An overwhelming majority of the survivors of Hurricane Katrina found solace in religious faith and reported their belief in God was all the stronger following the disaster. In “A Letter to a Christian Nation,” secularist Sam Harris derides this and claimed this affirmation is akin to spitting upon the graves of their deceased loved ones.
I believe it is Sam Harris who is being simplistic here, not the survivors. People who attribute the death of their loved ones to God are trying to find a reason for their loved one’s death, attributing it to an inscrutable but just deity is their way of doing this. If they find solace in this, what harm does this do, and who am I to gainsay it? I do not share this belief, but I respect it.
The reasons people like me are skeptical are as diverse as the snowflakes on a lazy winter morning, but when faced with tragedies, skepticism boils down to what may seem a cold hard truth: God won’t help us.
God won’t help us, but faith can. Not faith in any higher power, but faith in ourselves, in the collective power of humanity to effect change for the better.
In many languages the general concepts of faith or belief are used to designate a particular belief in God. If you are faithful or a believer, in colloquial language this means you believe in God. In some English dictionaries, the No. 2 definition of faith is faith in the almighty.
In my case, at least, this actually makes sense; my beliefs and the beliefs of God’s faithful share critical features. Just like God’s faithful, I, too, believe in something larger than myself, and my beliefs are big and bold. I believe in the power of 8 billion human beings to bring about a better life for every person. That is why I presume to forgive colloquial language for the conflation of my secular beliefs and belief in God.
When one of my best friends was run over by a truck 13 years ago, I was flung into one of my worst depressions ever. He was like me in so many ways: bumbling, socially inept but kindhearted, smart. I loved him. His death was senseless. The last wisps of a belief in a caring God left me, and as a coping mechanism I wrote poems about betrayal and a search for meaning.

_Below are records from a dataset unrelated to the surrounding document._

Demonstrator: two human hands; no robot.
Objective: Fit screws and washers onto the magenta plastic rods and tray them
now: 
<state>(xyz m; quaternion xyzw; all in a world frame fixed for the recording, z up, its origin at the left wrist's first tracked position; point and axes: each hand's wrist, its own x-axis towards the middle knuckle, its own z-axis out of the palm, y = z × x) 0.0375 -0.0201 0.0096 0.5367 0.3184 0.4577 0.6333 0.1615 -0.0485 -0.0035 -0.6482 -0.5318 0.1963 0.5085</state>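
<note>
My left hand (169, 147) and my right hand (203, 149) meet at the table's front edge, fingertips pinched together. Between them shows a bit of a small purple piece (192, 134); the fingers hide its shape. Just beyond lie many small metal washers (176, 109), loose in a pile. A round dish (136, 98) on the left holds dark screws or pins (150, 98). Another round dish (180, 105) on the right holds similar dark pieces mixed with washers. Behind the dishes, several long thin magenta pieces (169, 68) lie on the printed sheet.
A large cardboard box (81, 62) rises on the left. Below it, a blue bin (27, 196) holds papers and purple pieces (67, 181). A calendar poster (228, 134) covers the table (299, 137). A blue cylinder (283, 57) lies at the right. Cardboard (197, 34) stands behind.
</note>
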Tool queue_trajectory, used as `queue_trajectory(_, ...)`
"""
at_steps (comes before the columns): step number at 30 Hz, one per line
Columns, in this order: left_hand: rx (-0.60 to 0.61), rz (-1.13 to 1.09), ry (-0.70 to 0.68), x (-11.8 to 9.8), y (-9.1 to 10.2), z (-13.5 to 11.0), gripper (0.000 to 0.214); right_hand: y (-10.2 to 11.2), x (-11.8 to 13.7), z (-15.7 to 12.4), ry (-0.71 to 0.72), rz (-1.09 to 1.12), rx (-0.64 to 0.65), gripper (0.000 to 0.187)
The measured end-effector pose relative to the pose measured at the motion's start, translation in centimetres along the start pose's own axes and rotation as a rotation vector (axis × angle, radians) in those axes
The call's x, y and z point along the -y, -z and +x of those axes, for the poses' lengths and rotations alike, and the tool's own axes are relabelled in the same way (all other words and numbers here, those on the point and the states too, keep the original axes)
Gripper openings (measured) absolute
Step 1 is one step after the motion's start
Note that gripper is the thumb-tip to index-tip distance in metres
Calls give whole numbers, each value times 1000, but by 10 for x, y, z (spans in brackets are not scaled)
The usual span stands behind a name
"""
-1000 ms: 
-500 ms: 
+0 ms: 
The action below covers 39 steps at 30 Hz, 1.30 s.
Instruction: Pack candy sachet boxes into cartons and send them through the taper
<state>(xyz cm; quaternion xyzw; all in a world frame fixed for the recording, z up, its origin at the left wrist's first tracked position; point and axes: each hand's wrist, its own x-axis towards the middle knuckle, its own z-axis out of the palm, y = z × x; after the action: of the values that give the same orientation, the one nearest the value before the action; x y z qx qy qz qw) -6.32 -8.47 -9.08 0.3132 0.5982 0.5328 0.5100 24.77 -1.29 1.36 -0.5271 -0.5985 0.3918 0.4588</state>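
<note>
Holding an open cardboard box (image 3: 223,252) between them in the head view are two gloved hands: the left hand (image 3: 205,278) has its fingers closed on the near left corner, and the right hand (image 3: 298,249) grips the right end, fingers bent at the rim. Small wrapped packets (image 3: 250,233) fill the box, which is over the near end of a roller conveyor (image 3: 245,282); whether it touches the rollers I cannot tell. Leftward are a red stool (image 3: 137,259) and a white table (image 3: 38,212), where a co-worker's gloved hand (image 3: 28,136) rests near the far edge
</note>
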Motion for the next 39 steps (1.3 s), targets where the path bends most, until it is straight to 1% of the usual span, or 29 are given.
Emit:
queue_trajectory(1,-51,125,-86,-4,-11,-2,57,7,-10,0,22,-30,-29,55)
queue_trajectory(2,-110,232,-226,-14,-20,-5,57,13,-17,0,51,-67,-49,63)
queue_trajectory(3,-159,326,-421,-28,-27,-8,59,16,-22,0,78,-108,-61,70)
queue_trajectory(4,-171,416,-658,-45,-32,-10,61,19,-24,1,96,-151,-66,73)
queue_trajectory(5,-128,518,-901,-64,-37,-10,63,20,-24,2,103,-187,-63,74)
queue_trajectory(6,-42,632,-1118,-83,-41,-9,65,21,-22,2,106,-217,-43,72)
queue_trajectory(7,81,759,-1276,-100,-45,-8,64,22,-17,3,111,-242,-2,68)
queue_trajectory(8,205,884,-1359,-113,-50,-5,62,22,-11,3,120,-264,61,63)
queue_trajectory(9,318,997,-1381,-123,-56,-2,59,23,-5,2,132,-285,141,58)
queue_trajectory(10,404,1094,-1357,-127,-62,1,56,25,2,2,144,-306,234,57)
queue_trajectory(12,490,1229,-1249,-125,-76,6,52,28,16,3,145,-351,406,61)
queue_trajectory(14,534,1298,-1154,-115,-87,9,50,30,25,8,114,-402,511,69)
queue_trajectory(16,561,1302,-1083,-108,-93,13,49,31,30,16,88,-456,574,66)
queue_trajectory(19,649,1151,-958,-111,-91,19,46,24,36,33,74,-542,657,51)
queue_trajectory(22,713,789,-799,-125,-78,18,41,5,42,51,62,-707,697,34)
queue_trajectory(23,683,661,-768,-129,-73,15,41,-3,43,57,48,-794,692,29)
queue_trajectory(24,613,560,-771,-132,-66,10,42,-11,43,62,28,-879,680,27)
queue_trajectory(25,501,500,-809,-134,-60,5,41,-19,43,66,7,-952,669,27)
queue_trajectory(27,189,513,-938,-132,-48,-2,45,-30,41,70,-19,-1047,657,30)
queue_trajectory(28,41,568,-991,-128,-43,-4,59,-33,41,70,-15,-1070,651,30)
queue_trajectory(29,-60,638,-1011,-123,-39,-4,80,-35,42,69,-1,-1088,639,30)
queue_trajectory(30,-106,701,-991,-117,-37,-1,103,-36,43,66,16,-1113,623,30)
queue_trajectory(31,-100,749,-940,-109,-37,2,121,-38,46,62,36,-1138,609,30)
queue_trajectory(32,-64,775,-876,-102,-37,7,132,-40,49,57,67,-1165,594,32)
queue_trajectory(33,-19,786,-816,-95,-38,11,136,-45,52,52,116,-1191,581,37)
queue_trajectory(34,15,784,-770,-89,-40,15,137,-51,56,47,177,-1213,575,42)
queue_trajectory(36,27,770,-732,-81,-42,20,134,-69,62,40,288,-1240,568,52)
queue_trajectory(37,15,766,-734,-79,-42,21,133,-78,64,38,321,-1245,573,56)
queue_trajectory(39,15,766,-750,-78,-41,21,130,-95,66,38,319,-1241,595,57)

Those poems were a beginning for me, though. They catalyzed a process of writing prayers and liturgy drawing from a deep well of faith, faith in human beings to overcome tragedy and catalyze new and wonderful things. Ever since those dark days more than a decade ago, I have been very deliberate about this. I allow myself grief and mourning, for these are healthy human emotions, but then I try to fashion these memories of good people into a blessing for myself and others.
There are so many tragedies we have confronted in this year of pandemic, so much death, so much upheaval of rhythm and routine. I have been unlucky enough to officiate at two funerals. Or perhaps I should say, I have been lucky to officiate at only two funerals. We must mourn for so much, but mourning need not mean fatalistic paralysis. We need not say, “things are bad now, so they will stay bad, and there is nothing we can do to change it.”

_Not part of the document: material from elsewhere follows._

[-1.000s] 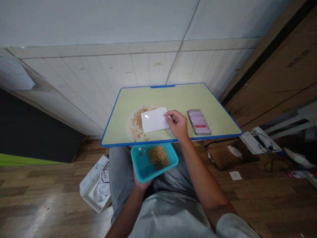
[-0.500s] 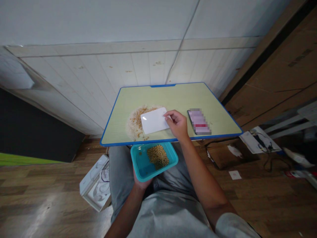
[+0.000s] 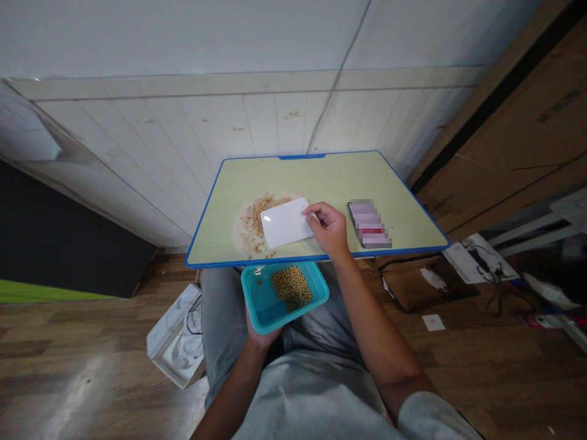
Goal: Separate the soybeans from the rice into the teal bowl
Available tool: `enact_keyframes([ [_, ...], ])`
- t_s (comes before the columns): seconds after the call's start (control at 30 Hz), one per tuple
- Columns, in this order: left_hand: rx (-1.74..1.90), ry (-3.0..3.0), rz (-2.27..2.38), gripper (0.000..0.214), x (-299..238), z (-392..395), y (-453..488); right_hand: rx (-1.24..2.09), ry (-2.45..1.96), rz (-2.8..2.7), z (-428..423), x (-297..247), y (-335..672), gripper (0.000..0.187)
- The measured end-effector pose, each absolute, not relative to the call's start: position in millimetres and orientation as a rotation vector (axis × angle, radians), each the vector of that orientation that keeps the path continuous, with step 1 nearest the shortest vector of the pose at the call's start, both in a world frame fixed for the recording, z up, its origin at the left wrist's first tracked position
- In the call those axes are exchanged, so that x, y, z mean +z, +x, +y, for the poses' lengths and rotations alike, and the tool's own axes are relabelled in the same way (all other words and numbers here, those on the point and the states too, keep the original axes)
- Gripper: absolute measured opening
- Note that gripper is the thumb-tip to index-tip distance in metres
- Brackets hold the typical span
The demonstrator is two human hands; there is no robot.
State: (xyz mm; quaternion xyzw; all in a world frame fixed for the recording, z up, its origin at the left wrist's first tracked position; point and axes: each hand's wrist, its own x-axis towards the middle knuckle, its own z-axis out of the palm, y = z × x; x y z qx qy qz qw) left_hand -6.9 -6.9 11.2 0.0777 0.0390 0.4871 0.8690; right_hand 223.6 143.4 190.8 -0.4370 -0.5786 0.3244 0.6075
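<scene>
My right hand (image 3: 328,227) pinches the right end of a white plastic card (image 3: 285,223) between thumb and fingers. The card is held over the table, partly covering a spread of soybeans (image 3: 259,220) mixed with pale rice-like grains (image 3: 241,238). Below the front edge of the table, my left hand (image 3: 262,335) grips a turquoise plastic tray (image 3: 254,318) from underneath and its near side; most of those fingers are hidden. Inside the tray a pile of soybeans (image 3: 292,287) lies toward the right, with a few strays at the left.
The small yellow-green table (image 3: 353,174) has a blue rim. A phone (image 3: 369,224) lies on its right part. Against the far side stands a white panelled wall (image 3: 220,122); a large cardboard box (image 3: 518,146) is at the right. An open white box (image 3: 178,342) sits on the floor.
Almost nothing differs. Both hands, the card and the tray keep their places, apart from a very slight shift of the whole view.
</scene>
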Motion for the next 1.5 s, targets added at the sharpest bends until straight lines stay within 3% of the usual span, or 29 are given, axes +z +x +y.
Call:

There is a temptation among secularists to attribute this type of fatalism predominantly to those among us who believe in God or who are conservative. Let us forego this temptation. It is lazy and simplistic; such paralysis may grip any person or community.
There is broad agreement about the many ills that plague us in the United States. Too many people die in this country from gun violence. Our infrastructure, our roads and bridges, are crumbling. We face a humanitarian crisis at the borders of our country, so many people are trying to cross, and we don’t have the structures in place to contend with it. The partisan divide is so deep and wide, so bitter.
I am not offering a particular solution to any of these problems, just the abiding faith we can solve them, faith in my power and the power of the human collective to solve anything we set our minds to. Call me a deluded optimist, but I believe in this. I believe in us.
(Dr. Tzemah Yoreh is one of the intellectual leaders of Jewish humanism and the head of the City Congregation in New York City and the author of several books, including his newest, “Why Abraham Murdered Isaac: The First Stories of the Bible Revealed.” The views expressed in this commentary do not necessarily reflect those of Religion News Service.)